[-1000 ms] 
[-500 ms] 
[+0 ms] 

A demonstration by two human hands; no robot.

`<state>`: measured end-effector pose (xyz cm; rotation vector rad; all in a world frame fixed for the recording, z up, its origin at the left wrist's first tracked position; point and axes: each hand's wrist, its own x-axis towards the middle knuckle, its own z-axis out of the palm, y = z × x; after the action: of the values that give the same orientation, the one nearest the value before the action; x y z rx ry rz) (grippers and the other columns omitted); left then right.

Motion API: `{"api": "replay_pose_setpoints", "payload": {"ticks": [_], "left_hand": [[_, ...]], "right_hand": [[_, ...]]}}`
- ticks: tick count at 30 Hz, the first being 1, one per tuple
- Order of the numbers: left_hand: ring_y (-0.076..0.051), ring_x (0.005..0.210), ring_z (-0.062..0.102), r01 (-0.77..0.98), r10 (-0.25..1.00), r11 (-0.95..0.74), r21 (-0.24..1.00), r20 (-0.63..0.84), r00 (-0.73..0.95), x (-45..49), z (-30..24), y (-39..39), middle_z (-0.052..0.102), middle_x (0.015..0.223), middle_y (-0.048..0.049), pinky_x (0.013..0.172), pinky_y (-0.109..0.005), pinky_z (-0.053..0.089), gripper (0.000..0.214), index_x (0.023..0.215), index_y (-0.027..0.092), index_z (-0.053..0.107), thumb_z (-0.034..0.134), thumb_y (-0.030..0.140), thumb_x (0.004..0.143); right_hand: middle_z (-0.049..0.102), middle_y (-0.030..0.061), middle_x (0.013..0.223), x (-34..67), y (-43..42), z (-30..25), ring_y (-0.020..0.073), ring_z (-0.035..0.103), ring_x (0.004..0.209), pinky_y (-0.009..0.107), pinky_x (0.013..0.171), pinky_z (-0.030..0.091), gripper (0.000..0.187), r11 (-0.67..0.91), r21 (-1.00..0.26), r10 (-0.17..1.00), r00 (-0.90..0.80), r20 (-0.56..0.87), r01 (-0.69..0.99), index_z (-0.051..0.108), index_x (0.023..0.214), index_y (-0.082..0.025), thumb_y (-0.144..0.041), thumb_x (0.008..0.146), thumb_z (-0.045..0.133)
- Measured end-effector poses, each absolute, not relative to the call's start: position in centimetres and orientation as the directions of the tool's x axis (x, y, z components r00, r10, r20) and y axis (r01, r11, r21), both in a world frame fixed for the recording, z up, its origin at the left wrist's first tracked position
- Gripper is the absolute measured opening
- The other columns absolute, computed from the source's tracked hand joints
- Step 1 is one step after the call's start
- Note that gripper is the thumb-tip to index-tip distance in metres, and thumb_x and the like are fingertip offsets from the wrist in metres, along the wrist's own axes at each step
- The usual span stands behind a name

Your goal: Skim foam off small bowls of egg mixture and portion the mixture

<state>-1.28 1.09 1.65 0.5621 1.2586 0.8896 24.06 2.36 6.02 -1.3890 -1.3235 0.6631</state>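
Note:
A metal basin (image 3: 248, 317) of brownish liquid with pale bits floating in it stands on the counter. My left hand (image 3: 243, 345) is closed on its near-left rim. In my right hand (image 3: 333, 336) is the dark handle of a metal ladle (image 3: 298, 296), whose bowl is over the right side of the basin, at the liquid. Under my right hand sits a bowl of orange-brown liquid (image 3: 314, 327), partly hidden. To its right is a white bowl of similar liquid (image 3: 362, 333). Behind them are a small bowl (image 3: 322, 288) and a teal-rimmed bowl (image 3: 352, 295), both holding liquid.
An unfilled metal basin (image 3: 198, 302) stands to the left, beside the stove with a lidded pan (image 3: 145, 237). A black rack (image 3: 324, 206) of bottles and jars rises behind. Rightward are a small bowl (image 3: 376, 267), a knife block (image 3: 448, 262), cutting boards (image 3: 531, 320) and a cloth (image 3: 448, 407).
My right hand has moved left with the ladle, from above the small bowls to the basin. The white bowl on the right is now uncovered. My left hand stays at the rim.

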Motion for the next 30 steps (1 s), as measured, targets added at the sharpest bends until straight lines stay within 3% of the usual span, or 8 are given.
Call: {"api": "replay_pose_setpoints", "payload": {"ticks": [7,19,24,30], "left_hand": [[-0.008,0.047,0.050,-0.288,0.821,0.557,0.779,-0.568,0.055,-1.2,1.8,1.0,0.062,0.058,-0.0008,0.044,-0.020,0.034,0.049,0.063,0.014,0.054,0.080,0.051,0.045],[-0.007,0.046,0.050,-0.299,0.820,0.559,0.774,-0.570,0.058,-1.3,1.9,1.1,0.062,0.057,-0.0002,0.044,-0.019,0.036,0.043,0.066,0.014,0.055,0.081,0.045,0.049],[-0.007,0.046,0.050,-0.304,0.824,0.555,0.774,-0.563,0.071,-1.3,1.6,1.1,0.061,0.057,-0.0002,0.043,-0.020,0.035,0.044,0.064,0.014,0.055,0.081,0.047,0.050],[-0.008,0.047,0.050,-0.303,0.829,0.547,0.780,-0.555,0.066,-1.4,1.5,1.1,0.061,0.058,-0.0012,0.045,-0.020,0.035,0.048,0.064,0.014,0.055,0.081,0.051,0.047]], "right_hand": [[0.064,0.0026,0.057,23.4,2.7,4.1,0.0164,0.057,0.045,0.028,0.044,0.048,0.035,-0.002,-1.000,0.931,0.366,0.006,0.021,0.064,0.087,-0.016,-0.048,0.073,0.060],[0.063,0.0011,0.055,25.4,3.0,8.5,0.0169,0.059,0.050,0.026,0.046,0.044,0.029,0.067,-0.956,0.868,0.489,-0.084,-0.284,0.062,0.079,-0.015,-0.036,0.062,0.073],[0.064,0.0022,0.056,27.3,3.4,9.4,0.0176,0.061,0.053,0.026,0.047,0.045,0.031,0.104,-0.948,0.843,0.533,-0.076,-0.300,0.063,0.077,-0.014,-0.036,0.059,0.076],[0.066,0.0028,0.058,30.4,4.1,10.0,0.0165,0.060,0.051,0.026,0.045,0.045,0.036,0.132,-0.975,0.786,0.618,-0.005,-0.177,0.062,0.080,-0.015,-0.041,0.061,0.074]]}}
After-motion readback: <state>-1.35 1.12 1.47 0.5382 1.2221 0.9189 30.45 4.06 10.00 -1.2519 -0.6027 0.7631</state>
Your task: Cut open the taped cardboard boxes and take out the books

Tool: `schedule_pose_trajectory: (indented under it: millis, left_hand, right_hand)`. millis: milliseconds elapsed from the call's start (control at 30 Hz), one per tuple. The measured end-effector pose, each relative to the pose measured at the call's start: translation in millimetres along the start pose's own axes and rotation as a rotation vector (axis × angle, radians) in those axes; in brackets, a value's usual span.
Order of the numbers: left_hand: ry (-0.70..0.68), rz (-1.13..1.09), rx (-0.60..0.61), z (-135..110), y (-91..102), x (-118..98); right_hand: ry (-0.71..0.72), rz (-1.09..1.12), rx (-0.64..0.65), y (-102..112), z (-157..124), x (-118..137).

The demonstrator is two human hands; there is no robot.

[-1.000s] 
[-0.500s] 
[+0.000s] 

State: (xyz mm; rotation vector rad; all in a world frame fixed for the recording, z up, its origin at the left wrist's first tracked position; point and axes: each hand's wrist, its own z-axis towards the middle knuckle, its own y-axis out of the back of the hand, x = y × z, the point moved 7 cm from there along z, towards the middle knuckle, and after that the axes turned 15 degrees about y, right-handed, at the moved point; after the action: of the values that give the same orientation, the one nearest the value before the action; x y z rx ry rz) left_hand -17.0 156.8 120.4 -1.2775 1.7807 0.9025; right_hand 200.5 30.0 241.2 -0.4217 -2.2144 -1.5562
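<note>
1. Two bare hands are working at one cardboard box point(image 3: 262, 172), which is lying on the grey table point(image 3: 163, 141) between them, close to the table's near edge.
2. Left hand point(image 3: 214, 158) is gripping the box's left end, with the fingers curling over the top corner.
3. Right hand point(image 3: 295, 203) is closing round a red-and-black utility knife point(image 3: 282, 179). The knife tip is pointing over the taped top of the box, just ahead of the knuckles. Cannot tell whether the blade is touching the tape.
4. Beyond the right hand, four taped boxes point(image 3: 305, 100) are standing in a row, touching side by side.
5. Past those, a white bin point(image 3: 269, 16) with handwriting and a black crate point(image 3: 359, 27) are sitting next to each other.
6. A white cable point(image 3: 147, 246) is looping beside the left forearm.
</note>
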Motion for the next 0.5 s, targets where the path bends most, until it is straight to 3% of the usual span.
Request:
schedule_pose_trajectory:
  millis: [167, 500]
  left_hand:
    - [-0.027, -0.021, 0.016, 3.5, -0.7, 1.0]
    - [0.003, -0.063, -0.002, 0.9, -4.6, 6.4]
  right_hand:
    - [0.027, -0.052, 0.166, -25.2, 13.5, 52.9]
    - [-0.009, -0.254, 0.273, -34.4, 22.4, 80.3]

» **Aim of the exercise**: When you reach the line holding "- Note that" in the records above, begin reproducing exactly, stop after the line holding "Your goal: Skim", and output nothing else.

» **Answer section**:
- Note that gripper is the thumb-tip to index-tip distance in metres, and thumb_x and the like are fingertip offsets from the wrist in metres, along the wrist's own axes at each step
- The usual span stands behind a name

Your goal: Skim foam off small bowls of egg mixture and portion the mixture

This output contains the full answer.